Для меня Петербург неотделим от Пушкина, величайшего поэта России. Не Пушкин строил Петербург, но он изумительно описал этот город в своих стихах и прозе и тем увеличил его красоту. Мы все с детства воспринимали Петербург сквозь призму пушкинских стихов. Я не знаю другого такого примера — может быть, Флоренция и Данте. Поэзия Пушкина легкая, величественная и соразмерная — как Петербург, как музыка Моцарта. Петербург — европейский город, который возник в России чудом. И Пушкин — чудо русской литературы: он русский европеец. Чайковский тоже был русский европеец — поэтому он так любил Пушкина; на его сюжеты Чайковский написал три свои лучшие оперы — «Мазепа», «Евгений Онегин» и «Пиковая дама». И конечно, еще один пример русского европейца — Игорь Федорович Стравинский.
Волков: Молодой Чайковский пишет своей сестре: «Все, что дорого сердцу, — в Петербурге, и вне его жизнь для меня положительно невозможна. К тому же, когда карман не слишком пуст, на душе весело… Ты знаешь мою слабость? Когда у меня есть деньги в кармане, я их все жертвую на удовольствие; это подло, это глупо — я знаю; строго рассуждая, у меня на удовольствие и не может быть денег; есть непомерные долги, требующие уплаты, есть нужды самой первой потребности, — но я (опять-таки по слабости) не смотрю ни на что и веселюсь. Таков мой характер».

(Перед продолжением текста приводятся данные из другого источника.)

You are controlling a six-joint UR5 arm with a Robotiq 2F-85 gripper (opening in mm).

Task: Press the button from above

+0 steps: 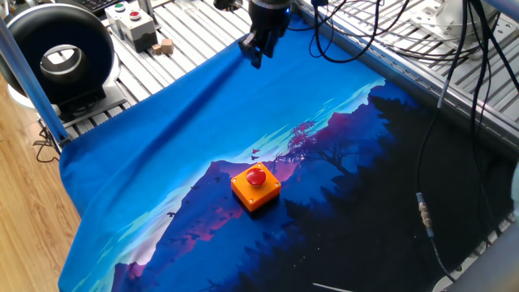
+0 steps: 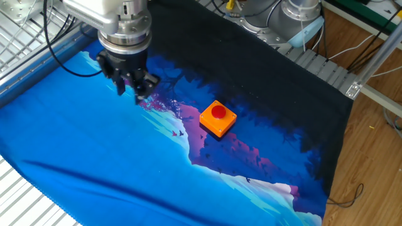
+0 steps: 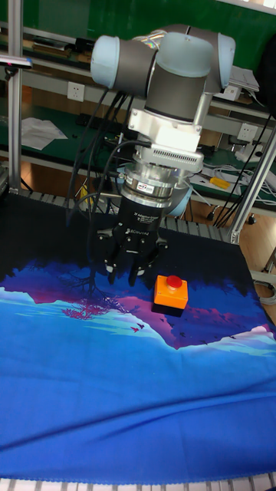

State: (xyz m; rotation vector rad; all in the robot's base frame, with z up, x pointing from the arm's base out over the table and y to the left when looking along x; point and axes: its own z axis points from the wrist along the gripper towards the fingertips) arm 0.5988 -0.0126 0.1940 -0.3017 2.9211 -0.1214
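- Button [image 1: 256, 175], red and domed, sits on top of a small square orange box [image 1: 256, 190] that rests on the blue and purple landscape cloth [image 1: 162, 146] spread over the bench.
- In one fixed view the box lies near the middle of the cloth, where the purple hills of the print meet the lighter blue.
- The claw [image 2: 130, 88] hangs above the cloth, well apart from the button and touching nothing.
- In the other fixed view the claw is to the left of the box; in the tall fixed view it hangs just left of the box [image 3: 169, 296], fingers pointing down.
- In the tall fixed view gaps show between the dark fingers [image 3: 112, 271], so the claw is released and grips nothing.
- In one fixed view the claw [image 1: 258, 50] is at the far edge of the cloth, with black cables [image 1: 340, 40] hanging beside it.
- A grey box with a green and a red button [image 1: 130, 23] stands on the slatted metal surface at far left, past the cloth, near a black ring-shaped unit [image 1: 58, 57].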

Баланчин: Как похоже на Моцарта! Тут видны и человек, и город. Человек — настоящий артист! И город — чудное место для артиста! Я сам так и жил всегда: есть деньги — трачу их и веселюсь, нет денег — тоже не очень переживаю. По Петербургу удовольствие прогуляться даже тогда, когда денег нет совсем. Чайковский как-то говорил, что даже если дела идут плохо, рубли все давно испарились и в любви не везет — даже плакать хочется! — а пройдешься пешком по Невскому проспекту туда и обратно, и опять на душе хорошо. Чистый Моцарт! И правда, Невский проспект — замечательное место для прогулок — прямой, нарядная толпа, рестораны, театры. Но по нему хорошо гулять и белой ночью, когда пусто, нет никого.
Белые ночи — еще одно чудо Петербурга. Чайковский о белых ночах говорил — «странно, но красиво». Белые ночи приходят весной. Заходит солнце — и вдруг начинает струиться странный белый свет, как сквозь матовое стекло. Это северный рассвет. Все призрачно.